_Work instructions_. Lines outside the range are not wanted. Give again exactly the lines between the line holding "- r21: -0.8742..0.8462" and the line holding "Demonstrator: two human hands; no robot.", inclusive, from the listing below.

_Working data_.
◇ ◇ ◇ ◇ ◇ ◇ ◇

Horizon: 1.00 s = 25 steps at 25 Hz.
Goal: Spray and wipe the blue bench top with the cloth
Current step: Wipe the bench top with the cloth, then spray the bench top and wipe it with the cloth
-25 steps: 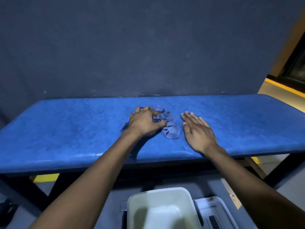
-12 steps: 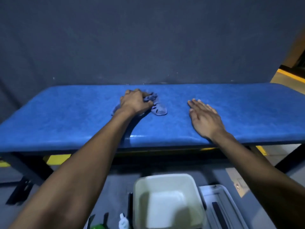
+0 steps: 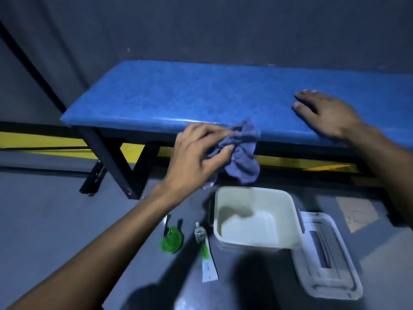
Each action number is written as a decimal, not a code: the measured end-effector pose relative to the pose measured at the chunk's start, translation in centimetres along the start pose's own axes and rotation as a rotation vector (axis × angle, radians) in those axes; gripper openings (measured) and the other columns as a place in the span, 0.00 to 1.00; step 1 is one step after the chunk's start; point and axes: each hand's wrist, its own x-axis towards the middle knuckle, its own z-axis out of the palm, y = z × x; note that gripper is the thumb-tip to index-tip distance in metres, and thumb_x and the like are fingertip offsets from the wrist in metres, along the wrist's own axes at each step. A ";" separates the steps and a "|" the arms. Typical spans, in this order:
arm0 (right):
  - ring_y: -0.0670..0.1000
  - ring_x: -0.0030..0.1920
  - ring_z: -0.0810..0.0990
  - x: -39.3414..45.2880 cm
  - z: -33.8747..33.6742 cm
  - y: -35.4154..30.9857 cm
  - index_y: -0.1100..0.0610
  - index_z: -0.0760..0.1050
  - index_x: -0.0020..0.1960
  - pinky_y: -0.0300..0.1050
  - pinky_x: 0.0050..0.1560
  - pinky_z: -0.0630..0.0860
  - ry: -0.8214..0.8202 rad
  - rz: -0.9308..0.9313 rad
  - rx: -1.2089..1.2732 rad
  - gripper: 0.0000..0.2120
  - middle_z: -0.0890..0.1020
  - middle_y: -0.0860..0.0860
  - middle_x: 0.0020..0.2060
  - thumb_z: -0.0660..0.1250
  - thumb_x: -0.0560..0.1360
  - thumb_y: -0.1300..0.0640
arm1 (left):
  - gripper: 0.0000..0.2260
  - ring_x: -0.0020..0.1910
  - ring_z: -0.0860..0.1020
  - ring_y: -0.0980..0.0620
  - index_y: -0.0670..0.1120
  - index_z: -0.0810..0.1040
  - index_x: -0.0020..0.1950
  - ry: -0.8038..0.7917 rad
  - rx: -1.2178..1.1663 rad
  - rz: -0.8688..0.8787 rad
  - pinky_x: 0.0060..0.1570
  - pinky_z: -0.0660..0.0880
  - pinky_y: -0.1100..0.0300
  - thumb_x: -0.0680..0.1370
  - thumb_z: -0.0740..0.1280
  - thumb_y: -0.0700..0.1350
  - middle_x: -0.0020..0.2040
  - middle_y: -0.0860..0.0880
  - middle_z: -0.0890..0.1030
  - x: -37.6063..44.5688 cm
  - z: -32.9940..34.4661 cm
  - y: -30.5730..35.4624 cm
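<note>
Left hand [image 3: 196, 153] pinches bunched cloth [image 3: 240, 153], which hangs off the surface's [image 3: 178, 97] front edge. Right hand [image 3: 326, 113] flat, fingers spread, on surface.

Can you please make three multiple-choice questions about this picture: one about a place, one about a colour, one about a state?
1. Where is the cloth?
A. flat on the bench
B. in the left hand, off the bench's front edge
C. in the tub

2. What colour is the tub?
A. red
B. black
C. whitish

3. How is the right hand?
A. lying open on the bench
B. gripping a bottle
C. inside the tub

Answers: 1 B, the left hand pinches it in front of the bench. 2 C, its walls look pale. 3 A, its fingers lie straight on the top.
</note>
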 end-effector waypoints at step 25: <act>0.53 0.80 0.57 -19.3 34.2 -30.2 0.46 0.39 0.82 0.56 0.77 0.63 -0.449 0.065 0.687 0.58 0.54 0.48 0.82 0.71 0.66 0.32 | 0.14 0.67 0.76 0.57 0.56 0.75 0.68 0.475 -0.232 -1.089 0.68 0.73 0.52 0.85 0.61 0.45 0.67 0.55 0.78 -29.6 2.0 -8.1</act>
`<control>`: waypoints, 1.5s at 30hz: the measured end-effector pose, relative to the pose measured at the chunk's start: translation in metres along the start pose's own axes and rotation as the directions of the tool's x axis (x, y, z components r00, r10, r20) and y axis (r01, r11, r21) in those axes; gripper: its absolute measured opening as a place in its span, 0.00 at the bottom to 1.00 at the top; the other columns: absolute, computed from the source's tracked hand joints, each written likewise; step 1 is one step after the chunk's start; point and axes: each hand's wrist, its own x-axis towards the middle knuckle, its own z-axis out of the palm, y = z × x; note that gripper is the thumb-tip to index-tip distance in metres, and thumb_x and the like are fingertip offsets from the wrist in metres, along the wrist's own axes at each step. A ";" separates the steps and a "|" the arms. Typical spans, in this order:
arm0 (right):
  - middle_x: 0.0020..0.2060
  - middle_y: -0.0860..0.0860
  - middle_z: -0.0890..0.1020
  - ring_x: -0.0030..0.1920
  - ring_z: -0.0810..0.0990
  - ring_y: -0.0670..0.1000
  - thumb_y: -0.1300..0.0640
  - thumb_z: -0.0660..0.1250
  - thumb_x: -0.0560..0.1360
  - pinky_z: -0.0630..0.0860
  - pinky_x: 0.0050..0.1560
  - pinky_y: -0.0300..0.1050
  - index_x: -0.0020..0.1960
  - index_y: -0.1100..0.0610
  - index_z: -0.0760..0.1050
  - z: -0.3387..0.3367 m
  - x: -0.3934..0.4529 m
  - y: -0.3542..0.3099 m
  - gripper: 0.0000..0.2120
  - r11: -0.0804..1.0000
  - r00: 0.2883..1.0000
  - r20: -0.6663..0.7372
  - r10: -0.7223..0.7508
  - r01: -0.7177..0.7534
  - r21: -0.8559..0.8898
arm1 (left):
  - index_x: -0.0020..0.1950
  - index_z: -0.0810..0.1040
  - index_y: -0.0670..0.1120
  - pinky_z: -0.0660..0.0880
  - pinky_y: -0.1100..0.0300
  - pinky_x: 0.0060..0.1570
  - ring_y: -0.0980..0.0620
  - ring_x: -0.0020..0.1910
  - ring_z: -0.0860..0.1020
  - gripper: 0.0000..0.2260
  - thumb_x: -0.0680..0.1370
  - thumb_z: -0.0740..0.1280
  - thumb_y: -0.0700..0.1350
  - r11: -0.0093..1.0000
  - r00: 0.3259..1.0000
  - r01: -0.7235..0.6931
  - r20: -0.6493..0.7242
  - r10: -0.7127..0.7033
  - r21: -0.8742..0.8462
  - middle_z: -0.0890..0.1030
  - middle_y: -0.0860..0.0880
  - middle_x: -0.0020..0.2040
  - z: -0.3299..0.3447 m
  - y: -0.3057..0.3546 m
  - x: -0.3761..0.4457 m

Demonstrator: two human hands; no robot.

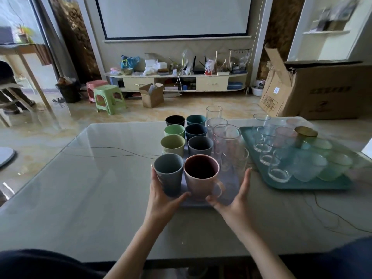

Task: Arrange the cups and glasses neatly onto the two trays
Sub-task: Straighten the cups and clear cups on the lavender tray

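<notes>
Counting eight coloured cups (186,146) on the purple tray (193,203) at frame centre, I am seeing my left hand (161,195) gripping the blue-grey cup (168,174), right hand (234,195) spread beside tall glasses (226,141); teal tray (285,185) right, glass-topped table (90,188).

On the table (100,188) two trays sit side by side: the near tray (193,204) in the middle, straight ahead of the person, and the other tray (281,186) just to its right, set at an angle. The near tray carries two rows of cups (175,146) running away from the person, with a mug (201,176) at the front of the right-hand row and tall glasses (226,141) lined up along the tray's right side. The left hand (163,196) rests at this tray's front left corner against the front cup (169,174), the right hand (233,200) at its front right corner, and short glasses (267,156) crowd the other tray.
</notes>
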 end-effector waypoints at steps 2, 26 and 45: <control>0.70 0.34 0.44 0.72 0.49 0.38 0.53 0.82 0.57 0.55 0.75 0.46 0.76 0.50 0.37 0.010 0.005 0.002 0.65 0.999 0.997 -0.078 -0.002 -0.002 -0.040 | 0.76 0.45 0.54 0.65 0.48 0.70 0.52 0.73 0.61 0.59 0.55 0.79 0.58 0.996 0.998 0.053 -0.030 -0.051 0.068 0.60 0.51 0.75 0.005 -0.002 0.001; 0.72 0.40 0.49 0.74 0.52 0.43 0.59 0.80 0.62 0.54 0.75 0.45 0.77 0.54 0.41 0.021 0.033 0.010 0.59 0.997 0.981 -0.187 -0.049 0.036 -0.071 | 0.76 0.38 0.54 0.66 0.54 0.66 0.50 0.73 0.64 0.57 0.62 0.77 0.57 0.944 0.977 0.155 -0.189 -0.102 0.291 0.59 0.51 0.76 0.029 0.002 0.016; 0.61 0.54 0.77 0.62 0.75 0.56 0.61 0.72 0.71 0.71 0.53 0.41 0.69 0.61 0.66 -0.016 0.007 0.005 0.29 0.954 0.991 0.014 0.134 -0.126 -0.272 | 0.77 0.49 0.45 0.64 0.52 0.66 0.44 0.72 0.62 0.39 0.73 0.70 0.44 0.905 0.992 0.125 -0.019 -0.128 0.406 0.59 0.43 0.75 -0.007 0.005 -0.014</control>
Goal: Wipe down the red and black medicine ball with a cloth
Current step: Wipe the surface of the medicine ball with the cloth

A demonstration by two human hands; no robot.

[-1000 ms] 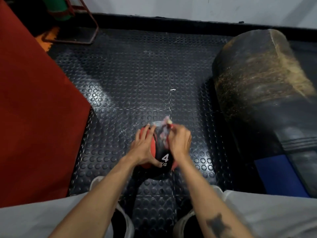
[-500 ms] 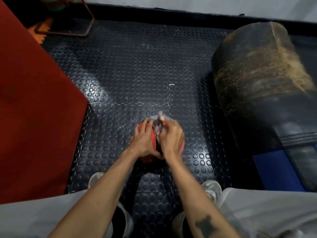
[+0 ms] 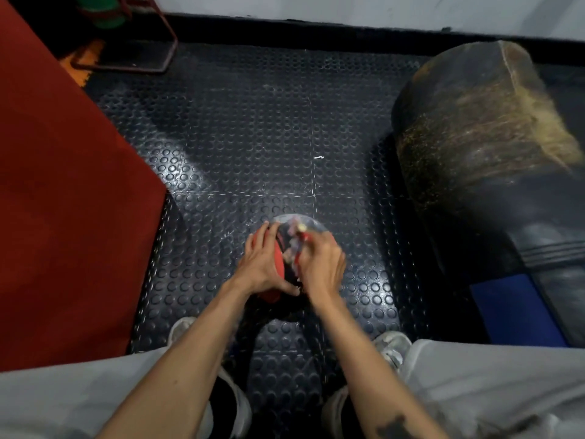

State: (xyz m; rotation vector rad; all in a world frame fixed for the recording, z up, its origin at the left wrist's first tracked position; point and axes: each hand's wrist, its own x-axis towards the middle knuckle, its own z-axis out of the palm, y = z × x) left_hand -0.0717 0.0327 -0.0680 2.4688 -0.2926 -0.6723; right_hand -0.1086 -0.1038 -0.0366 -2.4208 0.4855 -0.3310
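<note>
Studded black rubber flooring point(image 3: 269, 128) carries everything, running up to a dark skirting under a pale wall at the far edge. Along the floor's left edge lies a red mat point(image 3: 63, 201), and in the far left corner sits a rust-red metal frame point(image 3: 152, 58) with something green inside it.

Near the middle of the floor's near edge, between the person's two pale shoes, rests the red and black medicine ball point(image 3: 278, 264). The left hand point(image 3: 264, 264) lies flat against the ball's left, red side, fingers straight and spread, thumb reaching across the near face; it steadies the ball rather than gripping it. The right hand point(image 3: 323, 267) is curled around a bunched, pale cloth point(image 3: 296, 239), pressing it onto the black band at the top of the ball. Both cloth and hand are blurred, so the exact finger positions cannot be made out.

Compared with a second ago, the right hand has slid nearer along the ball, so the printed "4" that showed then is covered now, while the left hand has kept its place on the red side. That suggests the wiping is well underway, with strokes sweeping over the top and front; the underside, and the red patch beneath the left palm, probably remain to be done.

Along the floor's right edge lies a large worn black punching bag point(image 3: 490, 147), with a blue pad point(image 3: 512, 312) beside its near end.
</note>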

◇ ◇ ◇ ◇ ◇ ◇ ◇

_Worked solution_.
  - r21: -0.8742..0.8462
  - middle_z: -0.0890..0.1030
  - middle_y: -0.0860..0.0880
  - middle_x: -0.0020..0.2040
  - z: -0.3299..0.3447 m
  - y: -0.3057..0.3546 m
  - x: -0.3761..0.4457 m

Demonstrator: two human hands; no robot.

What was produced is the complete output.